U.S. Secretary of State Mike Pompeo on Sunday defended his tour of Gulf Arab states and the Trump administration’s continued efforts to squeeze Iran, even as a new U.S. administration led by Joe Biden prepares to enter the White House in January.
Although Pompeo has not taken questions from U.S.-based reporters travelling with him over the past 10 days, he sat down with the Saudi-owned broadcaster Al-Arabiya in Dubai for brief televised remarks Sunday.
“Our policies don’t change. Our duty doesn’t change. My responsibilities don’t change,” he said. “I still have an obligation — every hour, every minute — to defend the American people and to keep them foremost in our efforts, and we’ll do that. We’ll do that to the very last minute.”

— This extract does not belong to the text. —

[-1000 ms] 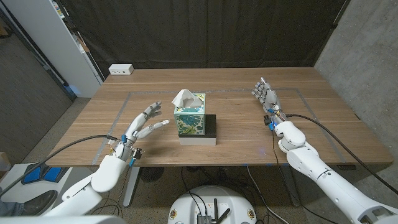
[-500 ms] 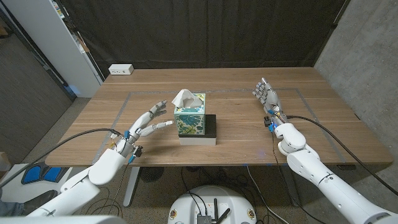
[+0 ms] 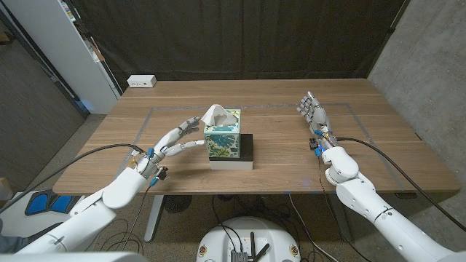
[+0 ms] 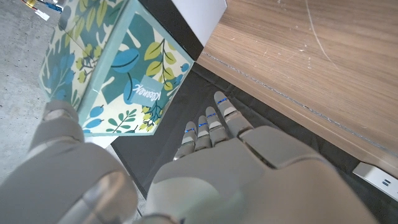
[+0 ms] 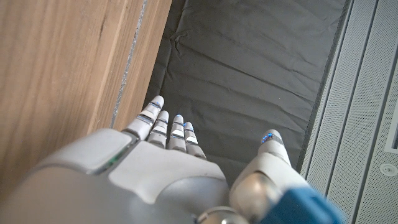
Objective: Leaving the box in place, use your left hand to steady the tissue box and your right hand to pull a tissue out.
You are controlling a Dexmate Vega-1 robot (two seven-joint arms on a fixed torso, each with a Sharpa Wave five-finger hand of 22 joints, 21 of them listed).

In what was likely his final tour of the Persian Gulf as secretary of state, he touted the Trump administration’s Mideast strategy that focused on Iran as “the central threat inside the region” and for a maximum pressure campaign that hampered Iran’s ability to support militias in Iraq, Lebanon and Syria.
“It’ll be our policy until our time is complete,” he said, stopping short of saying when he’d cease work as the top U.S. diplomat.
U.S. President Donald Trump has refused to concede to Biden, despite the Trump campaign’s futile efforts to block the certification of votes in various states.
The Trump administration is attempting to ramp up pressure on Iran before Biden takes office as president. Biden has said he wants to return to rapprochement with Iran. Analysts say Biden is expected to be more willing to engage the Iranians in order to avoid major escalation, although he’s likely to press Tehran on its missile program and not just its nuclear program.
Trump is viewed favourably by Gulf heavyweights Saudi Arabia and the United Arab Emirates for pulling the U.S out of a nuclear accord with Iran and reimposing sweeping sanctions that have drained Iran of vital oil revenue.
Pompeo is scheduled to travel to Saudi Arabia late Sunday to meet Crown Prince Mohammed bin Salman before heading back to Washington. His tour also included stops in France, Turkey and Israel, including an Israeli settlement in the occupied West Bank and a museum that honours Christian Zionists.
Trump was recently talked back from moving ahead with a military strike on Iran’s main nuclear site by advisors who included Pompeo, according to a New York Times report. When asked about this, a State Department official travelling with Pompeo told reporters that “all options are on the table” and that the Trump administration “will continue to pursue its policies until it’s not in office anymore.”
Pompeo started his Gulf tour in the UAE capital of Abu Dhabi early Saturday, meeting the emirate’s Crown Prince Mohammed bin Zayed, who’s seen as the day-to-day ruler and the powerful figure behind the country’s major policy decisions.
The State Department said they discussed the progress of the UAE’s decision to normalize ties with Israel _ a move that was followed by Bahrain and Sudan. They also discussed “security co-operation and countering Iran’s malign influence in the region, as well as that of China,” the U.S. statement said.
Pompeo “also underscored the importance of Gulf unity.”
The UAE, Saudi Arabia, Bahrain and Egypt have largely balked at U.S. efforts to reconcile with Qatar, which they accuse of sponsoring terrorism and backing violent Islamist groups across the region. The quartet cut ties with Qatar in mid-2017 and have demanded the gas-rich Arab state shutter its flagship Al Jazeera news network among other demands, which Qatar has rejected outright, along with the accusations.
Pompeo departed Abu Dhabi for Qatar on Saturday, although there are no direct commercial flights due to the stalemate.
He had lunch with the ruler, Emir Tamim bin Hamad al-Thani, and met with Qatar’s foreign minister. The State Department said Pompeo discussed regional issues, and “the importance of a united Gulf to stand against the Iranian regime’s destabilizing activity, and the risk to the region presented by China.”
Qatar, however, has warm ties with Iran. The two countries also share a massive underwater gas field in the Persian Gulf.
While in Qatar, Pompeo additionally met with representatives of the Afghan government and Taliban, where the warring sides are holding talks about the future of the country. Despite a sharp rise in violence this year, Washington plans to withdraw an estimated 2,500 troops before the middle of January, leaving about 2,000 soldiers in Afghanistan.